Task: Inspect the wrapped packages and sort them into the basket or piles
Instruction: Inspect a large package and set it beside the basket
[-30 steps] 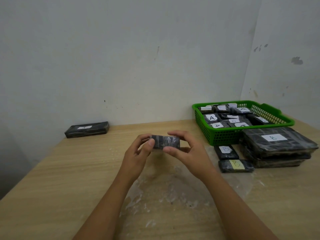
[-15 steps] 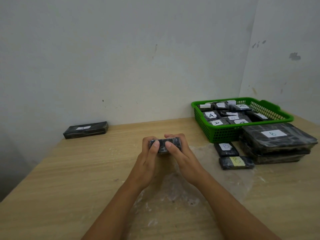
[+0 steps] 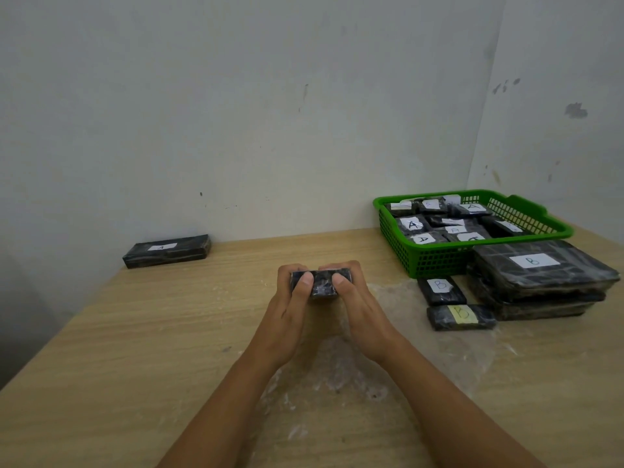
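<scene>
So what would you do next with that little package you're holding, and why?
Probably turn the package over: both hands grip it, yet no letter shows, unlike the A packages in the basket and the B pile.

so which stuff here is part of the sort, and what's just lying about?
Job:
- held package, gripped by left hand and right hand
- green basket
- B pile
- lone A package

Lying about:
- clear plastic sheet
- table
</scene>
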A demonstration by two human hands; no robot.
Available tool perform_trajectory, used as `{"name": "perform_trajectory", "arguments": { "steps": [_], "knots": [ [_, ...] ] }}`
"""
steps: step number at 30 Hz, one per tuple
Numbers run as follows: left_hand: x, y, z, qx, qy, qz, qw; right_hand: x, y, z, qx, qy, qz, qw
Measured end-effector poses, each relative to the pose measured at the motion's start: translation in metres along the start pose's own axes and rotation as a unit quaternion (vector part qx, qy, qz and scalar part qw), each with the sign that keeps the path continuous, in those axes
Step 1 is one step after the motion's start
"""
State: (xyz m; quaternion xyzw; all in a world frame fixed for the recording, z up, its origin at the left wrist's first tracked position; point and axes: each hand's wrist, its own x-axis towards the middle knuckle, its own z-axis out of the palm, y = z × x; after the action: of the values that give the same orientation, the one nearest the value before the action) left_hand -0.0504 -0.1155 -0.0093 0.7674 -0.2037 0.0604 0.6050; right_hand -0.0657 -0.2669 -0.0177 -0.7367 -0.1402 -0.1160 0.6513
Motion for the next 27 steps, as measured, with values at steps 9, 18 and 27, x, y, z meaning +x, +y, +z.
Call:
{"name": "perform_trajectory", "arguments": {
  "steps": [9,18,27],
  "knots": [
    [0.0042,-0.0064,-0.0025,-0.044,-0.002,-0.021,0.999,0.0014,0.0057,-0.0044,-0.020,-0.010,0.010,1.000],
    [0.0052,-0.0081,-0.0039,-0.065,-0.006,-0.034,0.997,0.0018,0.0026,-0.0058,-0.040,-0.020,0.017,0.999],
    [0.0030,-0.0064,-0.0049,-0.041,-0.027,-0.036,0.998,0.0012,0.0034,-0.0043,-0.051,-0.012,0.009,0.999]
  ]
}}
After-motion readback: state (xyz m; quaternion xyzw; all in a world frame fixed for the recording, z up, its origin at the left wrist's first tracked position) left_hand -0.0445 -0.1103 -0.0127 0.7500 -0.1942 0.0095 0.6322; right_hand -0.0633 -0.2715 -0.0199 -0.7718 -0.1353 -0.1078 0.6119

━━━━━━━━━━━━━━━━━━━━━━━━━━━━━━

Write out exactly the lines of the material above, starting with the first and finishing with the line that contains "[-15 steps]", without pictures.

* Result below *
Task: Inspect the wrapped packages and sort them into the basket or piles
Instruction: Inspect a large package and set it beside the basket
[-30 steps] 
[-15 steps] 

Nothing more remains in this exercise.